MMP12 may act as a potential target gene for immunotherapy in cancers. Previously, highly expressed MMP12 has been identified as an immune gene promoting the proliferation of immune cells (e.g., B cells and dendritic cells), and the gene stimulates the host immune system to cause immune responsiveness.44,45 TMB and MSI are considered predictive biomarkers for immunotherapy, as they may contribute to the generation of neoantigens and thus stimulate the host immune system to recognize and clear neoantigens in the immune microenvironment.32,46,47 In our study, MMP12 expression is related to TMB, MSI, and neoantigen numbers in various cancers (e.g., STAD and COAD), implying its participation in the immune microenvironment. Such a conclusion is also supported by the correlation (mainly positive) of MMP12 expression with several immune cells (e.g., B cells and dendritic cells) and immune scores (e.g., ESTIMATE algorithm scores).
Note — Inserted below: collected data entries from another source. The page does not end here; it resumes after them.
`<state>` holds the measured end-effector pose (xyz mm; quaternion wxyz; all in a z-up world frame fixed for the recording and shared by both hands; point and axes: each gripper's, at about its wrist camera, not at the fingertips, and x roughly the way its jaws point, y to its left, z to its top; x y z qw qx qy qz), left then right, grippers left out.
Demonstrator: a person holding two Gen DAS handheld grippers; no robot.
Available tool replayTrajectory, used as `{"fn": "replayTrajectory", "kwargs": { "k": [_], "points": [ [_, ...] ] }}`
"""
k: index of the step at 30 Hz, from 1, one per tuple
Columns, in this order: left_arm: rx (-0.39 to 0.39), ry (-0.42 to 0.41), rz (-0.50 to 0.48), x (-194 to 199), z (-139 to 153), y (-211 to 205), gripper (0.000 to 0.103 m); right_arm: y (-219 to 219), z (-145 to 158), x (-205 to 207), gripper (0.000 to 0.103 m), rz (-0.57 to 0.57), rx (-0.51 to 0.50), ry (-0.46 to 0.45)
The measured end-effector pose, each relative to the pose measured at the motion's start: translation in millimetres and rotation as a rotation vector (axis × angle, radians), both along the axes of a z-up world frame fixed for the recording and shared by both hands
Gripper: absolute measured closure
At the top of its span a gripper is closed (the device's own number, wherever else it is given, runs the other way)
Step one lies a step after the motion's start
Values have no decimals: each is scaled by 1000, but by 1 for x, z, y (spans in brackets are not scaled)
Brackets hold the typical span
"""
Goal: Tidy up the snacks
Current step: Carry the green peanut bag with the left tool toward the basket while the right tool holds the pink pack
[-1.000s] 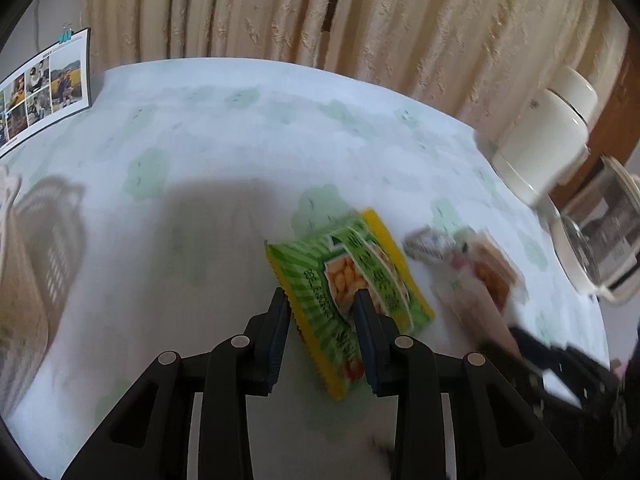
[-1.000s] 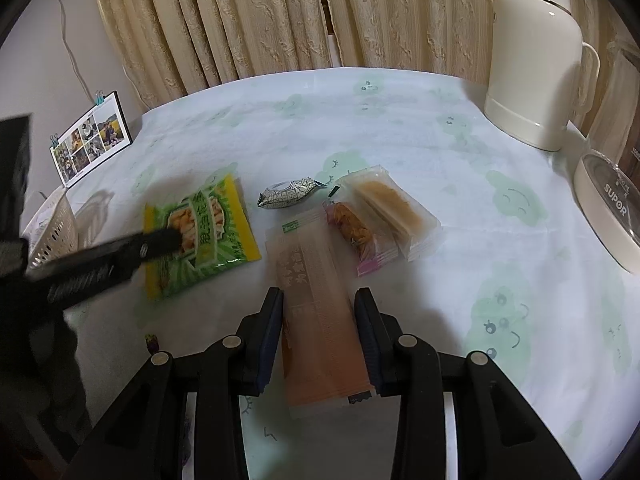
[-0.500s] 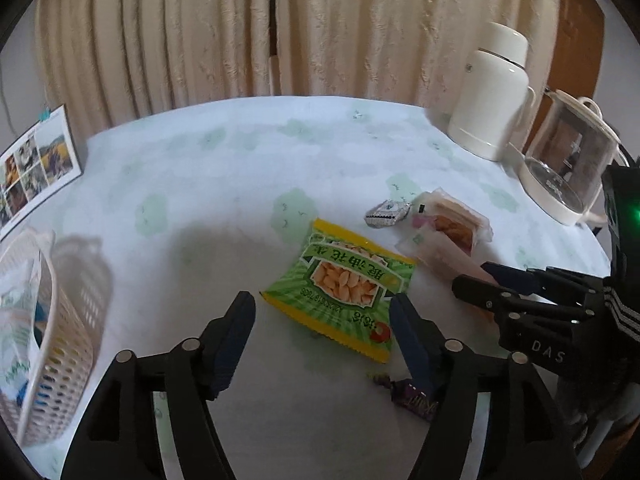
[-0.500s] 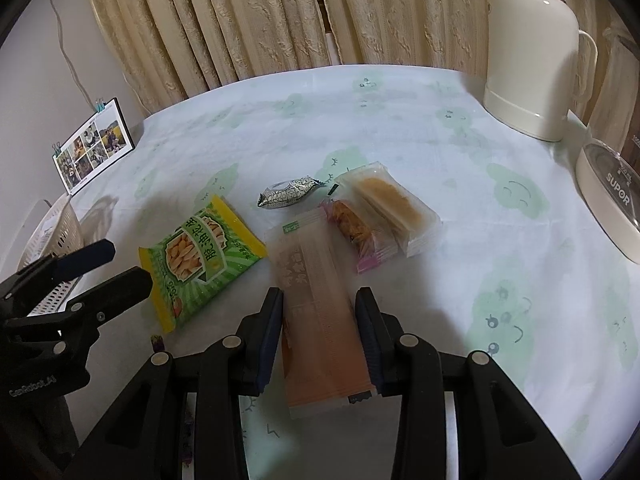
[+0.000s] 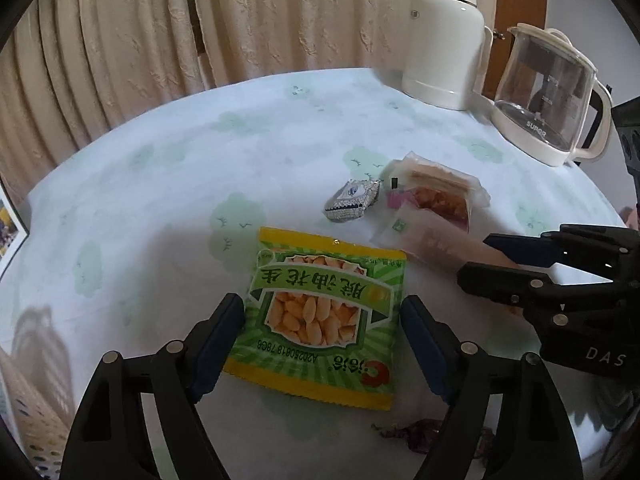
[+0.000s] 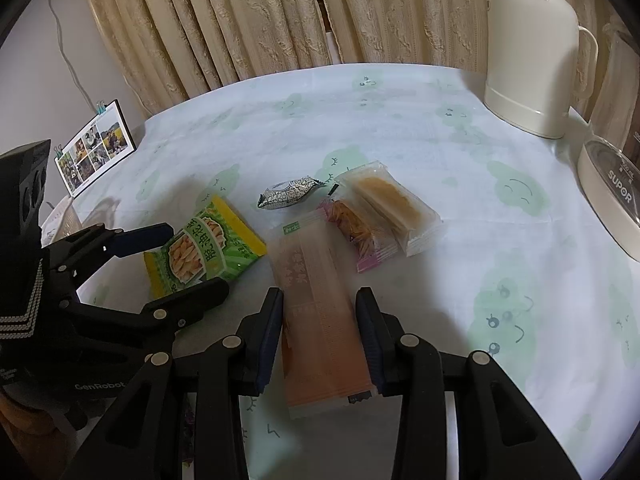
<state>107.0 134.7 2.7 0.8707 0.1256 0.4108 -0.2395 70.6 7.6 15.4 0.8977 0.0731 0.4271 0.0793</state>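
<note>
Straddling the green peanut packet, your left gripper has its fingers spread wide, one at each side edge of the packet, with no squeeze visible.

Item: green peanut packet, yellow borders, lying flat on the tablecloth, print facing up.

Item: long pale orange wafer packet, flat on the cloth, its near end lying between the fingers of your right gripper. Those fingers stand apart, close beside the packet's long edges; whether they touch it you cannot tell from these views.

Item: small silver foil sweet, just beyond the two packets, lying apart from both.

Item: clear packet of orange strips with a pink edge, touching the far right side of the wafer packet.

Item: clear packet holding a tan cake slice, lying against the pink-edged one.

Item: dark purple wrapper, crumpled, near your left gripper's right finger.

Item: white basket, low at the left edge.

Fixtures: cream flask, glass kettle, photo card, beige curtain.
</note>
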Motion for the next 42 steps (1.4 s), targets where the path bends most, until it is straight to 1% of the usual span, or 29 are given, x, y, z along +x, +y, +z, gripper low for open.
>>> {"fn": "replayTrajectory", "kwargs": {
  "k": [5,9,11,13,16,19,23,27,33,38,42],
  "points": [
    [39,3,-7,1,-5,-5,18,-1,-1,-1,67,1,-2,-2],
    [33,6,8,3,-6,-6,17,-1,-1,0,66,1,-4,-2],
    [23,11,20,4,-6,-5,19,-1,-1,-1,66,2,-4,-2],
    [19,5,39,4,-5,-4,26,-1,-1,0,67,3,-8,-4],
    [22,-12,59,0,-4,-2,29,1,-1,-1,68,5,-20,-7],
    [10,-31,101,-5,0,5,29,-1,0,0,71,11,3,-7],
    [-33,-61,151,-14,10,17,30,-4,2,0,71,12,30,-14],
    [-58,-105,189,-25,23,26,30,-5,5,-1,72,19,47,-26],
    [-70,-175,232,-47,41,36,30,-7,11,-3,72,28,100,-43],
    [-97,-200,279,-58,54,55,29,-9,15,-6,72,25,131,-59],
    [-97,-230,331,-64,63,72,29,-8,17,-8,72,27,151,-65]
  ]
}}
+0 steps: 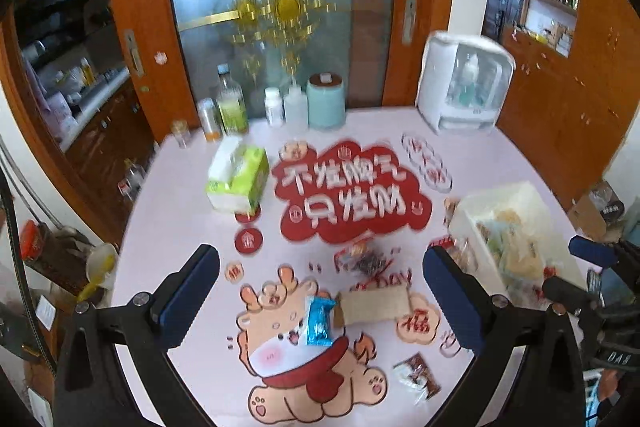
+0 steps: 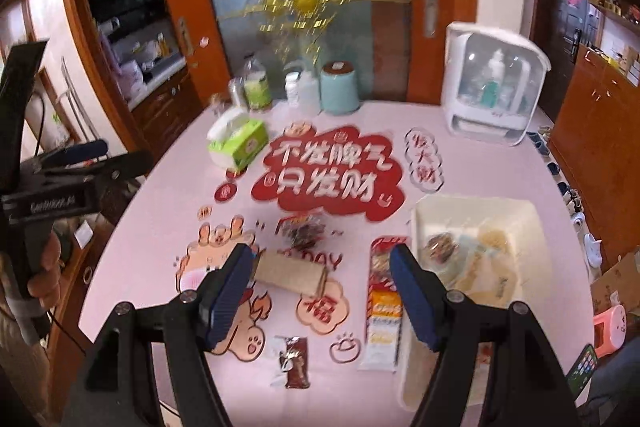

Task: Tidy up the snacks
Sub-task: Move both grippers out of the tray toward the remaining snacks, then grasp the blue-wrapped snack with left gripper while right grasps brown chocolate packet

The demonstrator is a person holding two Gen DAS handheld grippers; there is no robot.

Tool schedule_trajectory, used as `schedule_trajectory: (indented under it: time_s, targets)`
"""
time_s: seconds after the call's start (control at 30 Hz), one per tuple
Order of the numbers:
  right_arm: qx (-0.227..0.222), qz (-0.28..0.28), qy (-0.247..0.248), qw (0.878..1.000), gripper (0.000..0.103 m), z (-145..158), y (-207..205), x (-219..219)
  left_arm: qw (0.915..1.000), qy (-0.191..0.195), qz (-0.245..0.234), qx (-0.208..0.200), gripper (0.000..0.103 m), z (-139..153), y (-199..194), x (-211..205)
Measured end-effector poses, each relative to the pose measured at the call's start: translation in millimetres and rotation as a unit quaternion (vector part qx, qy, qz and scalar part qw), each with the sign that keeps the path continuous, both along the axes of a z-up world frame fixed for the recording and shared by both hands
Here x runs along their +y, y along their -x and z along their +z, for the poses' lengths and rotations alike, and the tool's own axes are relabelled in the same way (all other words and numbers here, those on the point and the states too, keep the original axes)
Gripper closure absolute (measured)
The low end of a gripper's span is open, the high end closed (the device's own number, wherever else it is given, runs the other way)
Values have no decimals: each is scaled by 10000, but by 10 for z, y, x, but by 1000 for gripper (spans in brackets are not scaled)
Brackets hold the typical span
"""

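Snack packets lie scattered on a pale pink table with red and cartoon stickers. In the left wrist view my left gripper [image 1: 320, 255] hangs open above a blue packet [image 1: 318, 321], a flat brown packet [image 1: 374, 305] and a clear packet of dark snacks [image 1: 362, 259]. A small brown-and-white packet [image 1: 416, 379] lies nearer. My right gripper [image 2: 322, 255] is open and empty over the brown packet [image 2: 288, 273], with a long strip of packets [image 2: 384, 303] just right of it. A white bin [image 2: 472, 203] at the right holds several snacks.
A green tissue box [image 1: 236, 179], bottles [image 1: 230, 103] and a teal canister [image 1: 326, 101] stand at the table's back. A white cabinet with a clear door [image 1: 464, 83] is at the back right. A hand [image 2: 44, 267] holds the left gripper [image 2: 126, 151].
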State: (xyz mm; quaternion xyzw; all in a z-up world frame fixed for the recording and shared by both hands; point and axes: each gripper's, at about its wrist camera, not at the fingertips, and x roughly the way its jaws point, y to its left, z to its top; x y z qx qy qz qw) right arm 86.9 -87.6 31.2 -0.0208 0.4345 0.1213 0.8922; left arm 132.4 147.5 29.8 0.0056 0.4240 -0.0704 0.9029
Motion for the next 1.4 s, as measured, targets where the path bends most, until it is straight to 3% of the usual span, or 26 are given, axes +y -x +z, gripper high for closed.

Moreover, MMP12 may participate in the occurrence and development of cancers through molecular signaling pathways, such as the cytokine–cytokine receptor interaction and the chemokine signaling pathway as has been verified in colorectal cancer and breast cancer.48,49 The abovementioned findings suggest that MMP12 may have the potential to act as a tumor marker in tumor immunotherapy.
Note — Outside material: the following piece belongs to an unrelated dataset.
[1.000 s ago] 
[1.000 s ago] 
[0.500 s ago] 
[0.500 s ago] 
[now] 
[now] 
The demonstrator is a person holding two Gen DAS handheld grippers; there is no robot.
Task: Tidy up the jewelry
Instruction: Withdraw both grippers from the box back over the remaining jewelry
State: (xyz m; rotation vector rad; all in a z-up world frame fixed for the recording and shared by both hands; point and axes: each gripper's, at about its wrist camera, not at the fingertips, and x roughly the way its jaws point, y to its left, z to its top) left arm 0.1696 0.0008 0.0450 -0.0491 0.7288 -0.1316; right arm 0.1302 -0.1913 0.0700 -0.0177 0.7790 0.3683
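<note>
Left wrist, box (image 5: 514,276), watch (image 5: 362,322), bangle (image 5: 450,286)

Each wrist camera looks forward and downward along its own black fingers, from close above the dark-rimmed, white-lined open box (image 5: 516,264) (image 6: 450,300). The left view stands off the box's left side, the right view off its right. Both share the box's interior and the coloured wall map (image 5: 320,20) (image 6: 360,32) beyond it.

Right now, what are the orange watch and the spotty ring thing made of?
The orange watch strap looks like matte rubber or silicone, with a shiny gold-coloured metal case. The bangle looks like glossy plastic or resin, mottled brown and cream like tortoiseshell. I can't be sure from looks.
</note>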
Some pan-cancer findings regarding MMP12 are verified in LUAD. With relatively small samples (n = 52), Lv et al. determined that MMP12 protein levels are higher in LUAD tissues than in normal tissues, and they report that MMP12 can promote the proliferation and growth of cancer cells and increase their invasiveness. 12 Employing a large sample (n = 4565) from multiple centers and in house, we identified the upregulation of MMP12 expression in LUAD at both the mRNA and protein levels. We also show for the first time that MMP12 mRNA expression has the potential to distinguish LUAD with considerable accuracy. Furthermore, MMP12 expression serves as a risk prognosis factor for patients with LUAD. Thus, MMP12 may play an important role in LUAD as a predictive and prognostic biomarker. Based on this, a promising application of MMP12 in LUAD involves detecting MMP12 mRNA expression levels during pathological diagnosis of potential patients with LUAD; this approach may contribute to the evaluation of patient prognosis.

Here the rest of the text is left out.